§ **ACTION ITEM**: Repeat the data below in full and exactly.

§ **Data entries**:
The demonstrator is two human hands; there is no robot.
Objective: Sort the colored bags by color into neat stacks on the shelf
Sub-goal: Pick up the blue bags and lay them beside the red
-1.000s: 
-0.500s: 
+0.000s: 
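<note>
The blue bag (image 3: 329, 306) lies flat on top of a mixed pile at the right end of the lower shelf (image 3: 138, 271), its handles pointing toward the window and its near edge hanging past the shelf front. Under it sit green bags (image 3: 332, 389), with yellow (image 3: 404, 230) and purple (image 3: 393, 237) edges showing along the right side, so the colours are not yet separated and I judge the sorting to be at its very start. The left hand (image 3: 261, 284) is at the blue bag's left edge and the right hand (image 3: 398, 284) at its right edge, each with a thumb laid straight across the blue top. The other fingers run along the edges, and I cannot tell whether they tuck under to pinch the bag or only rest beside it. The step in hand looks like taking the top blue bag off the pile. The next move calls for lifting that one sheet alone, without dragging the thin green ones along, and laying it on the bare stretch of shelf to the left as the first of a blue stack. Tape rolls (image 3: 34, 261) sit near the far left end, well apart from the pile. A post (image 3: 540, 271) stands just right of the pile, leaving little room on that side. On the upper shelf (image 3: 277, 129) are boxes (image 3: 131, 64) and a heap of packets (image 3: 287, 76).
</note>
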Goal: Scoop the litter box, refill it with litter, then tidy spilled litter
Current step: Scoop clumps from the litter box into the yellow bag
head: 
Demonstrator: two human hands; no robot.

§ **EXERCISE SOLUTION**:
The demonstrator is two human hands; there is no robot.
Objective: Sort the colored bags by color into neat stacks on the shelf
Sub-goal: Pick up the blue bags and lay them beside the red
-1.000s: 
-0.500s: 
+0.000s: 
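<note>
The blue bag (image 3: 329, 306) lies flat on top of a mixed pile at the right end of the lower shelf (image 3: 138, 271), its handles pointing toward the window and its near edge hanging past the shelf front. Under it sit green bags (image 3: 332, 389), with yellow (image 3: 404, 230) and purple (image 3: 393, 237) edges showing along the right side, so the colours are not yet separated and I judge the sorting to be at its very start. The left hand (image 3: 261, 284) is at the blue bag's left edge and the right hand (image 3: 398, 284) at its right edge, each with a thumb laid straight across the blue top. The other fingers run along the edges, and I cannot tell whether they tuck under to pinch the bag or only rest beside it. The step in hand looks like taking the top blue bag off the pile. The next move calls for lifting that one sheet alone, without dragging the thin green ones along, and laying it on the bare stretch of shelf to the left as the first of a blue stack. Tape rolls (image 3: 34, 261) sit near the far left end, well apart from the pile. A post (image 3: 540, 271) stands just right of the pile, leaving little room on that side. On the upper shelf (image 3: 277, 129) are boxes (image 3: 131, 64) and a heap of packets (image 3: 287, 76).
</note>
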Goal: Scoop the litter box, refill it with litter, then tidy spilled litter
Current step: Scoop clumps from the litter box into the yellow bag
head: 
Demonstrator: two human hands; no robot.

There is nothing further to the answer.